A Talk with Linda Johnsen, author of Lost Masters: Rediscovering the Mysticism of the Ancient Greek Philosophers

LostMasters_cvr_p.inddLinda Johnsen, M.S., discusses her newest book, Lost Masters: Rediscovering the Mysticism of the Ancient Greek Philosophers. She is the award-winning author of nine books on ancient and modern spirituality, including Daughters of the Goddess: The Women Saints of India, The Living Goddess, and The Complete Idiot’s Guide to Hinduism. Hundreds of her articles have appeared in Yoga International, Yoga Plus, Yoga Journal, and other magazines.

 

  • Why on earth did you decide to write a book on the ancient Greeks?

Well, like most other people on the planet, I thought the ancient Greek philosophers were as relevant to our lives today as bows and arrows. But when I went back to the original Greek sources, I was astonished to find how much the Greeks had in common with us yoga students, New Agers, and spiritual seekers today.

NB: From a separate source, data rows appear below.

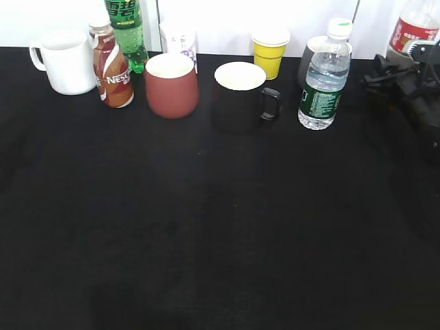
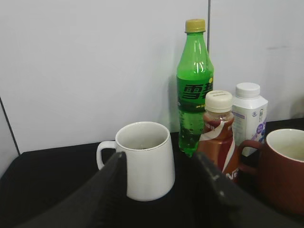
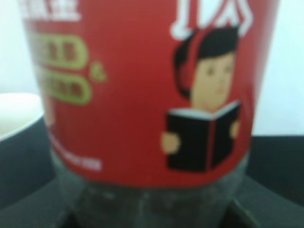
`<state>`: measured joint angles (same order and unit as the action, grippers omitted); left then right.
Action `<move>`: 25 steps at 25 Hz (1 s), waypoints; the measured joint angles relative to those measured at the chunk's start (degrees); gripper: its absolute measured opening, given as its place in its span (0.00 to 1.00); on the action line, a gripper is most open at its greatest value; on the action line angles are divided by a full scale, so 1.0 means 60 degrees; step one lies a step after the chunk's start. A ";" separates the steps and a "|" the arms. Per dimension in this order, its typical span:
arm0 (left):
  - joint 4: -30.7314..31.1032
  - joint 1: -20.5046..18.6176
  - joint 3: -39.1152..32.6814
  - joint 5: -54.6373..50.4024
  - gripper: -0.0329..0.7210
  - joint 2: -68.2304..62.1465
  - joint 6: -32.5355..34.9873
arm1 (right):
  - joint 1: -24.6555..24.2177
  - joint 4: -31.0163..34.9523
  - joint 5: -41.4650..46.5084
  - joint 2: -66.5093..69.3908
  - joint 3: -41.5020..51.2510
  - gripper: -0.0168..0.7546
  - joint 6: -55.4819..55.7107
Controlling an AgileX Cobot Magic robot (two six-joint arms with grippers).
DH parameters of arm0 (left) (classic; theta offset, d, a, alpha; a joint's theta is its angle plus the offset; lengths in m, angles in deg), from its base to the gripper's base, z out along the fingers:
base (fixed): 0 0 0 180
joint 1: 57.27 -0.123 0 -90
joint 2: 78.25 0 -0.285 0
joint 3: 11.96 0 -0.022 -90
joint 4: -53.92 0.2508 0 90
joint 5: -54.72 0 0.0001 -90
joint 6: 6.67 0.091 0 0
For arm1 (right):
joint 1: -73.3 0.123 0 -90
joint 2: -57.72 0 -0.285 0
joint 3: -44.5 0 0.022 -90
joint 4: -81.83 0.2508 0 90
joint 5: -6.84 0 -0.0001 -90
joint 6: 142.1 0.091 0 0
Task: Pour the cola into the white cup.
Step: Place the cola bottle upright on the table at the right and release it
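so the cola (image 1: 414,29) sits way up in the upper right corner of the exterior view, only its red label and clear shoulder showing, and the right gripper (image 1: 405,75) is right under it there. in the right wrist view the label (image 3: 142,85) fills nearly the whole frame, blurry, with dark finger shapes at the lower corners either side of the bottle base. looks like the jaws are spread around it, but i honestly can't tell if they're pinching it or just flanking it.

the white cup (image 1: 65,60) is at the opposite end, upper left of the exterior view, just beside the nescafe bottle (image 1: 112,65). the left gripper (image 2: 159,190) is spread wide with the cup (image 2: 145,159) sitting between its fingers, not gripped as far as i can see.

what worries me: the cola has to cross the whole row. the water bottle (image 1: 324,79), black mug (image 1: 240,96) and maroon cup (image 1: 170,84) all stand in the way, so a low carry could clip one. i also can't see whether the cap is off. and a loose grip on that smooth label could slip once it tilts, splashing the wrong cup.
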<state>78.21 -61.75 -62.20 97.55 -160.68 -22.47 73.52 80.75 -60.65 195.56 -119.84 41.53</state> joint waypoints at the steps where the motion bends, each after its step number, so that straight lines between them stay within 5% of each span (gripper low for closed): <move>1: 0.0000 0.0000 0.0000 0.0003 0.49 0.0000 0.0000 | 0.0000 -0.0009 0.0008 0.0029 -0.0067 0.52 0.0000; 3: 0.0000 0.0000 0.0000 0.0003 0.49 0.0000 0.0000 | 0.0000 -0.0080 0.0008 0.0067 -0.0091 0.52 0.0000; 8: 0.0000 0.0000 0.0000 0.0011 0.49 0.0000 0.0000 | 0.0000 -0.0422 -0.0164 0.0057 -0.0088 0.77 0.0000; 20: 0.0000 0.0000 0.0000 0.0038 0.47 0.0000 -0.0024 | 0.0000 -0.0509 -0.0146 -0.1988 0.2763 0.78 0.0000; 22: 0.0009 0.0000 0.0000 -0.0762 0.47 0.0284 -0.0326 | 0.0000 -0.1078 0.1986 -0.3373 0.3069 0.78 0.0428; 25: -0.0010 0.0009 0.0000 -0.3718 0.47 0.0756 -0.0422 | 0.0000 -0.1741 0.7206 -0.5214 0.3079 0.78 0.1171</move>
<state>78.15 -61.70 -62.20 75.24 -156.14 -25.00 73.52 70.31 -17.42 164.27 -101.37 48.56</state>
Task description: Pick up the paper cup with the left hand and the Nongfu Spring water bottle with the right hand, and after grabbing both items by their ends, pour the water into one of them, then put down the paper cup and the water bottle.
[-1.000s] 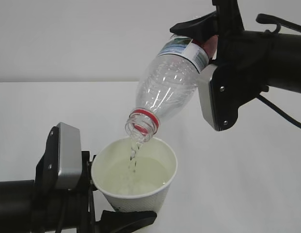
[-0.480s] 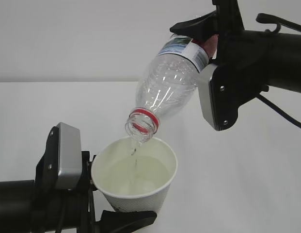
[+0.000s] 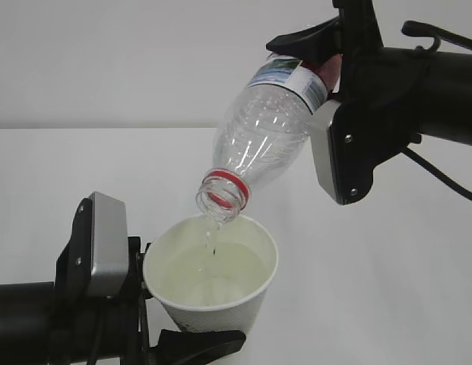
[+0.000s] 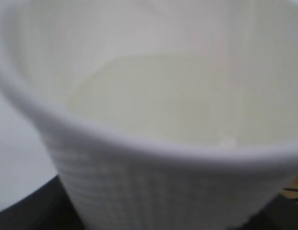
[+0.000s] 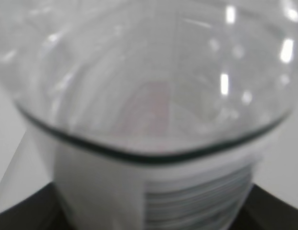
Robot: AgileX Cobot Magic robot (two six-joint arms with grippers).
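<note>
paper cup (image 3: 213, 285) clasped by left hand (image 3: 156, 334); right hand (image 3: 327, 68) grips tilted nongfu spring water bottle (image 3: 262, 137); water (image 3: 211, 242) dribbling in

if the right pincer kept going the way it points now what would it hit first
It points left, already shut on the water bottle. Beyond the bottle the way looks free in the exterior view; the paper cup sits lower, though depth is unclear.

A: right wrist cam?
B: Nongfu Spring water bottle (image 5: 153, 96) fills frame, blurred; clear ribbed body above, white label band with lines below; dark edges at bottom corners
</note>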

In school you’re always told they were the founders of scientific materialism, the first men who ever thought completely rationally, supposedly. But what they tell us about themselves is that they were intensely interested in spirituality. Many of them believed in karma and reincarnation, and a lot of them were vegetarian!  I’m not making this up. It’s in the written sources.

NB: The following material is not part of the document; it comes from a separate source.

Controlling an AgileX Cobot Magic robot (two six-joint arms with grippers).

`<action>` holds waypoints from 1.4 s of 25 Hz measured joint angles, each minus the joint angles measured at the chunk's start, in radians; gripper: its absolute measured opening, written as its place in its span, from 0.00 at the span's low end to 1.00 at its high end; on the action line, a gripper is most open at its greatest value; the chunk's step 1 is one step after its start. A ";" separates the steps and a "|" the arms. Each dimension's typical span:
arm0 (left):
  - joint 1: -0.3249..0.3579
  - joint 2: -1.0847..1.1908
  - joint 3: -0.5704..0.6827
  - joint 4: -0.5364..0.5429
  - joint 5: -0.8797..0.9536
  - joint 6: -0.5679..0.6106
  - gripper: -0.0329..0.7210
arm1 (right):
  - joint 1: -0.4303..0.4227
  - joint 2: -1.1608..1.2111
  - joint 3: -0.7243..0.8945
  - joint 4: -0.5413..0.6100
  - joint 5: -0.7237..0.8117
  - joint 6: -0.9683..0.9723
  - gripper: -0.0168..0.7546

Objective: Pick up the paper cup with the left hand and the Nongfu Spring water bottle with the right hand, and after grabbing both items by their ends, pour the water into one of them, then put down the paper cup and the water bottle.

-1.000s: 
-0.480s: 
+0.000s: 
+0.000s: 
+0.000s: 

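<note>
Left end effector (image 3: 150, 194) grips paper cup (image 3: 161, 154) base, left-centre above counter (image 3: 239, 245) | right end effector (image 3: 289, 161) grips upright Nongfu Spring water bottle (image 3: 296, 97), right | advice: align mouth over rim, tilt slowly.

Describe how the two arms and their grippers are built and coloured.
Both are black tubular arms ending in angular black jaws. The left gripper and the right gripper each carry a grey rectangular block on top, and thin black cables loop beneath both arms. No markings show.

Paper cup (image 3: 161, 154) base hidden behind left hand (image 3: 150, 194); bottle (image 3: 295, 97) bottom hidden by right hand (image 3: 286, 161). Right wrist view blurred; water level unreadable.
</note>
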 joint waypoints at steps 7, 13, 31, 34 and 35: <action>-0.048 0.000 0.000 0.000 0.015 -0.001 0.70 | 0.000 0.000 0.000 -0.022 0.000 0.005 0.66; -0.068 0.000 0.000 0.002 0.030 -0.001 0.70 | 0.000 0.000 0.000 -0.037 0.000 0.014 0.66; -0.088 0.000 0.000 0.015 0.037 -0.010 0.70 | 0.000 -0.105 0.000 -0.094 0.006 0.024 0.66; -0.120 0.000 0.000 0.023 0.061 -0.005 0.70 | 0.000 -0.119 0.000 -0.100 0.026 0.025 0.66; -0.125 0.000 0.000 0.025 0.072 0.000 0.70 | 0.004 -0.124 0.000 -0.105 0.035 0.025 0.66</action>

  • So you’re telling me Pythagoras, say, believed in reincarnation?

Pythagoras is a great example. He claimed to remember his previous lives. He actually founded a hugely successful ashram in Italy–this was around 600 B.C.E.  His followers meditated, ate no meat, drank no alcohol, worked out every day, practiced music therapy, and really believed he could lead them to enlightenment. He had an enormous impact on the ancient Greek world. A lot of later thinkers, like Plato, studied his ideas.

  • That’s awfully hard to believe, Linda. Pythagoras just sat down one day, decided he was enlightened, and started an ashram?

Not quite. Actually, his ancient biographers tell us that first he spent decades studying with great spiritual masters in Egypt, Syria, and Persia. One ancient writer even says he studied with Hindu brahmins. Pythagoras was in his 50s before he came back to Europe and founded his spiritual community. And get this. His first teacher was Thales–the very same Thales we learn in grade school was the father of Western science. It was Thales who encouraged him to go to Egypt in the first place, because Thales himself had studied with the priests there.

  • Did any of the other Greek philosophers go to Egypt?

Sure–including major ones like Plato, Plotinus, and even Democritus, the father of the atomic theory. It’s a myth that the Greeks were self-educated geniuses who came up with all their ideas by themselves. A lot of them were educated abroad.

  • You’re saying the Greeks had a lot in common with New Agers?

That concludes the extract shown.